# TASK BRIEF
Without the pictures, output all of the data exactly.
=== Section Start ===
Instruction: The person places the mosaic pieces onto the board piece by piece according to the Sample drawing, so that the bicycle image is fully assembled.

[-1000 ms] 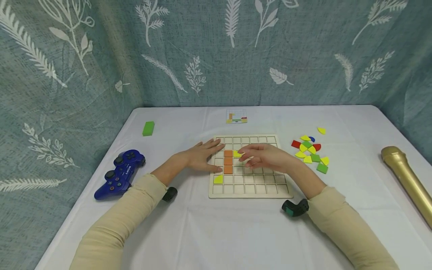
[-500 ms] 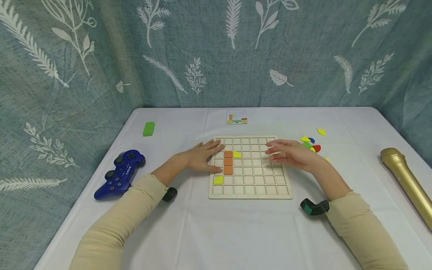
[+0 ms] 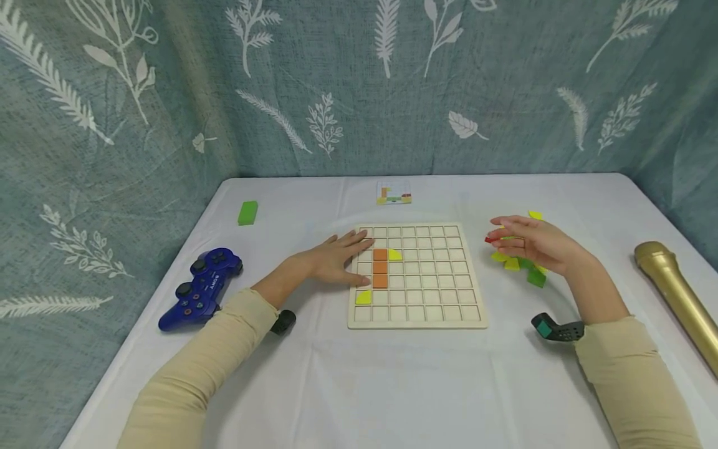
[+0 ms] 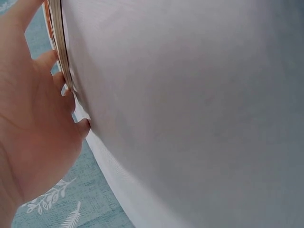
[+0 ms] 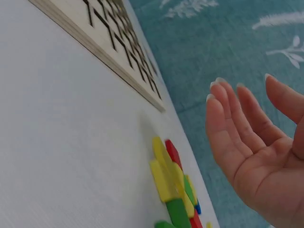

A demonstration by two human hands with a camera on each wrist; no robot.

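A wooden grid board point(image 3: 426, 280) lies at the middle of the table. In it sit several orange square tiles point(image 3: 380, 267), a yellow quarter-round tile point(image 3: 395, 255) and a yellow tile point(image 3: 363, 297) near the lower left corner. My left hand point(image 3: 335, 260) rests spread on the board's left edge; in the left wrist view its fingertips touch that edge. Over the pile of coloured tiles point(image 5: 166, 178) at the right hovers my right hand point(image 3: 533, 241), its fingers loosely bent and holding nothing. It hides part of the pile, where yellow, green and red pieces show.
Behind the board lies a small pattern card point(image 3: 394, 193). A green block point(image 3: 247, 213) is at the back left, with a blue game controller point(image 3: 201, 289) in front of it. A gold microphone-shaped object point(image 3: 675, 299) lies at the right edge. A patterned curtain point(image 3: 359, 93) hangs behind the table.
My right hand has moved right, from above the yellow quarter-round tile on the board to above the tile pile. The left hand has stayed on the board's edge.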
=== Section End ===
# TASK RESPONSE
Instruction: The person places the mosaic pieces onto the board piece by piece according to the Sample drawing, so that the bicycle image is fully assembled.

[-1000 ms] 
[-500 ms] 
[+0 ms] 
[+0 ms] 
[+0 ms] 

A demonstration by two human hands with a camera on each wrist; no robot.

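A wooden grid board point(image 3: 426, 280) lies at the middle of the table. In it sit several orange square tiles point(image 3: 380, 267), a yellow quarter-round tile point(image 3: 395, 255) and a yellow tile point(image 3: 363, 297) near the lower left corner. My left hand point(image 3: 335, 260) rests spread on the board's left edge; in the left wrist view its fingertips touch that edge. Over the pile of coloured tiles point(image 5: 166, 178) at the right hovers my right hand point(image 3: 533, 241), its fingers loosely bent and holding nothing. It hides part of the pile, where yellow, green and red pieces show.
Behind the board lies a small pattern card point(image 3: 394, 193). A green block point(image 3: 247, 213) is at the back left, with a blue game controller point(image 3: 201, 289) in front of it. A gold microphone-shaped object point(image 3: 675, 299) lies at the right edge. A patterned curtain point(image 3: 359, 93) hangs behind the table.
My right hand has moved right, from above the yellow quarter-round tile on the board to above the tile pile. The left hand has stayed on the board's edge.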

No additional work remains on the exercise.